Synchronised Steps, Shared Success
Lock picking taught me about jammed teams.
“Hurry, I’m cold!” yelled my wife through the locked bathroom door.
“Well maybe you shouldn’t have broken the lock.” I retorted as I repositioned the pick.
“What’s taking so long!?”
“Well, I need to align every pin before the lock will release”.
As my wife shrieked, something in my head clicked.
Organisations exist to help us achieve something greater than any one person can in isolation. This requires cooperation - across people, and often across teams.

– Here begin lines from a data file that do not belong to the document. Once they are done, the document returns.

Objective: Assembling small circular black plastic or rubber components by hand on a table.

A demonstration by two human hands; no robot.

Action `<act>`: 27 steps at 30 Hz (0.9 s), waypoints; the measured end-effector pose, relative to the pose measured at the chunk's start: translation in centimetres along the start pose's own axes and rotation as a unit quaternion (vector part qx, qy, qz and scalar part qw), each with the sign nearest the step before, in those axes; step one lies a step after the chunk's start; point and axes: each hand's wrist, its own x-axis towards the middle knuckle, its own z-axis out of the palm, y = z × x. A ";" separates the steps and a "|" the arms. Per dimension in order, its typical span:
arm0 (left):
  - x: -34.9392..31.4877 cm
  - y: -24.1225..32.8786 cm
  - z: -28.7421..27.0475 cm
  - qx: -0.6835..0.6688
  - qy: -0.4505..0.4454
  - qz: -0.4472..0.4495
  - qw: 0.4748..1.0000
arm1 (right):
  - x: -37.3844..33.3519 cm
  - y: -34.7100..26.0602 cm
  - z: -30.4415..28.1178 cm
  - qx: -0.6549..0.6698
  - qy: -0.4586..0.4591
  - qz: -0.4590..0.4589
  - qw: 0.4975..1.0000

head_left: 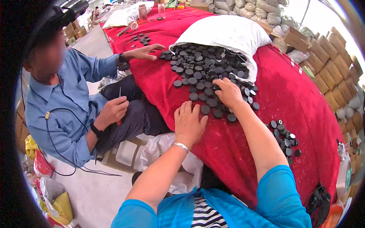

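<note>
Black round caps spill in a heap from the mouth of a large white sack lying on a red-covered table. My right hand is at the near side of the heap, its thumb and fingers closed around a black cap. Flat on the red cloth, left of the nearest caps, my left hand has its fingers stretched out and holds nothing. A smaller group of caps lies to the right of my right forearm; a few show pale faces.
At left sits a co-worker in a blue shirt, one hand by the heap, the other holding a thin pointed tool. Farther back are scattered caps, a tape roll and jars. Stacked cartons stand at right.
</note>
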 end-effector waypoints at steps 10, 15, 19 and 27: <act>-0.3 0.3 0.2 0.001 0.003 0.006 1.000 | -1.2 1.0 -0.6 0.088 0.058 0.040 0.994; -0.2 0.0 0.5 0.011 -0.009 0.002 1.000 | -6.3 2.5 -4.3 0.310 0.125 0.029 0.942; -0.2 -0.3 0.2 0.022 -0.011 0.002 1.000 | -10.5 2.4 -7.7 0.287 0.109 0.017 0.951; 0.0 0.2 0.3 0.047 -0.034 0.014 0.998 | -15.3 4.8 -10.3 0.489 0.086 0.111 0.861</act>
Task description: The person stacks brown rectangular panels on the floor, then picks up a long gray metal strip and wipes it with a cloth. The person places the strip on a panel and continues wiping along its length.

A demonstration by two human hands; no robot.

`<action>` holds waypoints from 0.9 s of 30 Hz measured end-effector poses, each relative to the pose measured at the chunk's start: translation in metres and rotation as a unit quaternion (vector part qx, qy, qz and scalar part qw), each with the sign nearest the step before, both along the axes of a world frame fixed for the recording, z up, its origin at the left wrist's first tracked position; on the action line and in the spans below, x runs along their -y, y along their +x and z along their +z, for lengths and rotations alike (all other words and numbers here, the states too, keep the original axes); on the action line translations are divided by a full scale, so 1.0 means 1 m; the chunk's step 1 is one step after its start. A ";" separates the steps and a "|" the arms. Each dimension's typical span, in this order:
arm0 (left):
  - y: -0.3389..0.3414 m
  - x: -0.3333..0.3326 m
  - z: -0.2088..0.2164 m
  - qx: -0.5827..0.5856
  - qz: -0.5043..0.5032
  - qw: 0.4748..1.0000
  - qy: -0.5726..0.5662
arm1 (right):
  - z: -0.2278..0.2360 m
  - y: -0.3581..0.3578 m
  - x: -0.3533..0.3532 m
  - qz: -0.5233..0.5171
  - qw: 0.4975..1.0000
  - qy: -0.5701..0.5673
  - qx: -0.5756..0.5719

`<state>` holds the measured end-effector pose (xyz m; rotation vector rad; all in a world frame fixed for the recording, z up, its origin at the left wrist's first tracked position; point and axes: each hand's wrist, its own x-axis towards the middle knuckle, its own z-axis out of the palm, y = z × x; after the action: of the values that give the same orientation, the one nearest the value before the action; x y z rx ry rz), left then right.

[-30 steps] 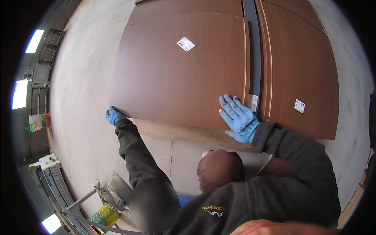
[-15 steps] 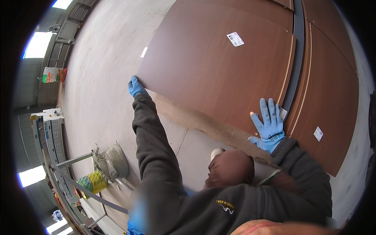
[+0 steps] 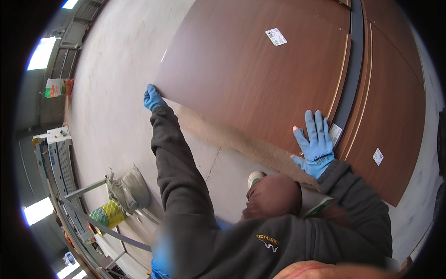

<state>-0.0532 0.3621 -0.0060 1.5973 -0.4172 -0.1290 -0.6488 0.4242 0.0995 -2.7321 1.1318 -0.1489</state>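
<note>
A large brown wood panel (image 3: 251, 79) with a white label (image 3: 276, 36) on its face lies in front of me, its left side turned up slightly off what is below. At the panel's near left corner my left hand (image 3: 154, 97), in a blue glove, is closed round the edge. My right hand (image 3: 318, 148), gloved the same way, lies flat with fingers spread on the near right corner; one fingertip pokes bare through the glove. Beside those fingers a second white label (image 3: 335, 132) is partly covered. Whatever lies under the panel is mostly hidden.
A dark grey strip (image 3: 350, 88) separates the panel from further brown panels (image 3: 385, 116) on the right, one with a small label. Brown sheet material (image 3: 223, 139) lies along the near edge. A metal frame with a bucket (image 3: 134, 188) and a yellow-green roll (image 3: 109, 215) stands lower left.
The panel and both hands have shifted a little to the left and farther away, with the left hand keeping its hold on the corner. A white piece beyond the left edge is now mostly hidden.
</note>
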 end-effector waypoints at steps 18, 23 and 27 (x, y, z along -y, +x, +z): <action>0.011 -0.005 -0.017 -0.059 -0.021 0.997 -0.047 | 0.001 0.005 -0.002 -0.016 0.998 -0.002 0.054; 0.013 -0.003 -0.019 -0.059 -0.057 0.992 -0.097 | 0.002 0.006 -0.007 -0.068 0.997 0.010 0.032; 0.016 0.004 -0.023 -0.064 -0.002 0.992 -0.111 | -0.006 0.008 -0.007 -0.045 0.998 -0.018 0.032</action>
<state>-0.0370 0.3581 -0.0295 1.3618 -0.3233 -0.1796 -0.6406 0.4310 0.0936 -2.6884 1.2465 -0.2693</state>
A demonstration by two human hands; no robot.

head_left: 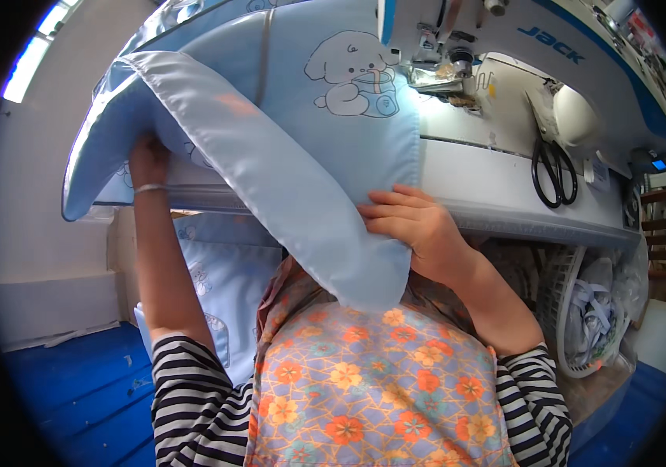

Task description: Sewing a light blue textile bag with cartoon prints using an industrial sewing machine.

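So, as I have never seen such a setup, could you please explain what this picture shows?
There is no robot here: a head-worn wide camera looks down at a person's own bare hands, and its lens bends straight edges. A light blue cloth with cartoon animals lies on the table, one long flap hanging over the front edge. The left hand reaches beneath the cloth; its fingers are hidden, so its grip is unclear. The right hand rests with fingers spread on the cloth. The big machine at upper right is a sewing machine; black-handled scissors lie beside it.
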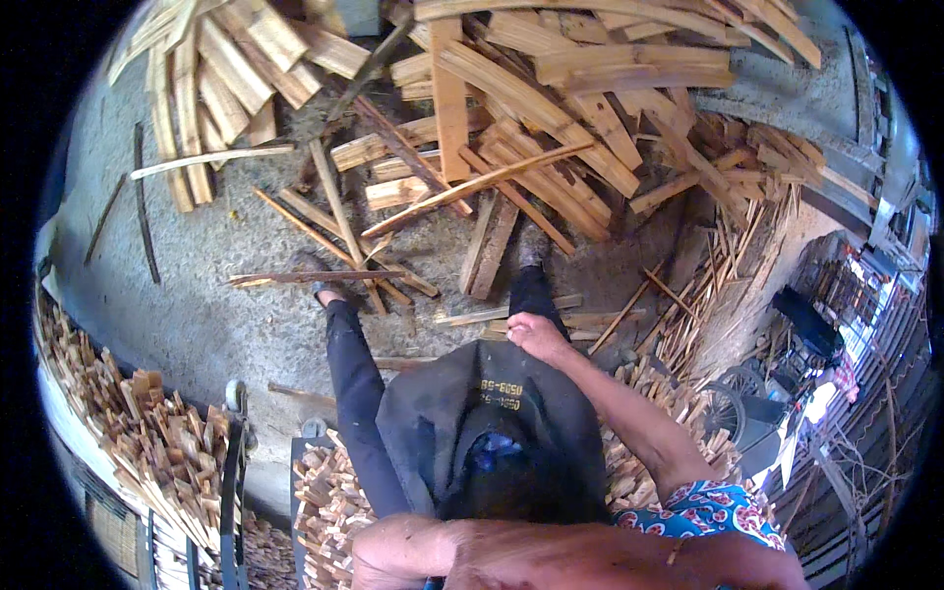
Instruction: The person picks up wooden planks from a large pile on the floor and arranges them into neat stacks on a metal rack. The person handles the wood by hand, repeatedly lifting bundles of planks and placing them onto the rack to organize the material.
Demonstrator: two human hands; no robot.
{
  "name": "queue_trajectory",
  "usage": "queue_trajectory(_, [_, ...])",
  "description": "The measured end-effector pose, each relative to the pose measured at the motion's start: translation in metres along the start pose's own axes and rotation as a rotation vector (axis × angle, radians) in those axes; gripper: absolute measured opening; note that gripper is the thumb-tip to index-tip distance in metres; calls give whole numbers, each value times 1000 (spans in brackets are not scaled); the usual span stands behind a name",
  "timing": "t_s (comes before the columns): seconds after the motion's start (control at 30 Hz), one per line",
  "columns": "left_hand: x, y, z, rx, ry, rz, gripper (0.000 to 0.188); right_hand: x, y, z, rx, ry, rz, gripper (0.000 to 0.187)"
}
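My right hand [536,334] rests over my right knee, at the upper edge of a dark apron [551,403] spread across my lap. Its fingers are curled closed, and whatever may be in them is hidden. My left arm [408,546] is bent close to my body at the bottom of the view; the left hand itself does not show. Just beyond the right knee lie a thick wooden board [489,246] and thin strips. A long dark-edged strip [295,278] lies across my left foot [313,265].
A large heap of split boards [580,128] covers the floor ahead, with another stack [226,79] at the far left. Short sticks fill a rack [167,423] at left and a crate [329,501] beside my left leg. A wheel [726,408] stands among clutter at right.
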State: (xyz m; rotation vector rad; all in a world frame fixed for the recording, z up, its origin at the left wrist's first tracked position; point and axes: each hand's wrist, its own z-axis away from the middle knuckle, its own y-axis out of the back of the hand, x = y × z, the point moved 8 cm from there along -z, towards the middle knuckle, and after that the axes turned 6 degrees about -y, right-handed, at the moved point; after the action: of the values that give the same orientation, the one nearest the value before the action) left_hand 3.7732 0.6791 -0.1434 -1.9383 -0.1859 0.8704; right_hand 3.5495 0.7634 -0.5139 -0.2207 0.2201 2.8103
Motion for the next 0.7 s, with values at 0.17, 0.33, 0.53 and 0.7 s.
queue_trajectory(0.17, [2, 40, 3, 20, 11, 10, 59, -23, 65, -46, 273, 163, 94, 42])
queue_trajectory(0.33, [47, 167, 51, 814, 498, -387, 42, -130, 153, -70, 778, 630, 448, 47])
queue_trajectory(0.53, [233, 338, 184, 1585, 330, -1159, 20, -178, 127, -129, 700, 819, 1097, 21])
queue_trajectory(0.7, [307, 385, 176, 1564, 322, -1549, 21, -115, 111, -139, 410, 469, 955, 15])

However, we often give interdependent teams different priorities. This means each team works on different things at the same time, and partially-complete work gets stuck between teams.
This leads to higher work in process, longer lead times, and more time spent coordinating work than time spent doing the work. More concerning: since results only come from completed work, we have busy teams but no results.
In order unlock results, we must either remove interdependencies, or prioritise the same work at the same time - so we can stop starting and start finishing work.
Suggests Kristen Cox:
“Success doesn’t just depend on people doing the right work - it depends on them doing it at the same time.
You can have the best people, the right tools, and the clearest goals. But if everyone moves on a different clock, the outcome never comes together.
It’s not about agreeing on what to do - it’s about agreeing on when to do it.
That’s synchronisation. Shared timing that enables flow - and shared signals that set priority.
Without synchronisation, teams optimise their own timelines and priorities, but the system doesn’t move. A business requests an IT change, but developers are focused elsewhere. A child welfare team needs input from legal, but the attorneys are focused on other priorities. A hospital is ready to discharge, but no one’s available to coordinate next steps.”
The takeaway? Unlock results by either removing interdependencies or synchronising interdependent teams. Otherwise, as Cox suggests, “everyone moves - but not together.”
Note: This article was inspired by Kristen Cox. Quotes adapted for brevity.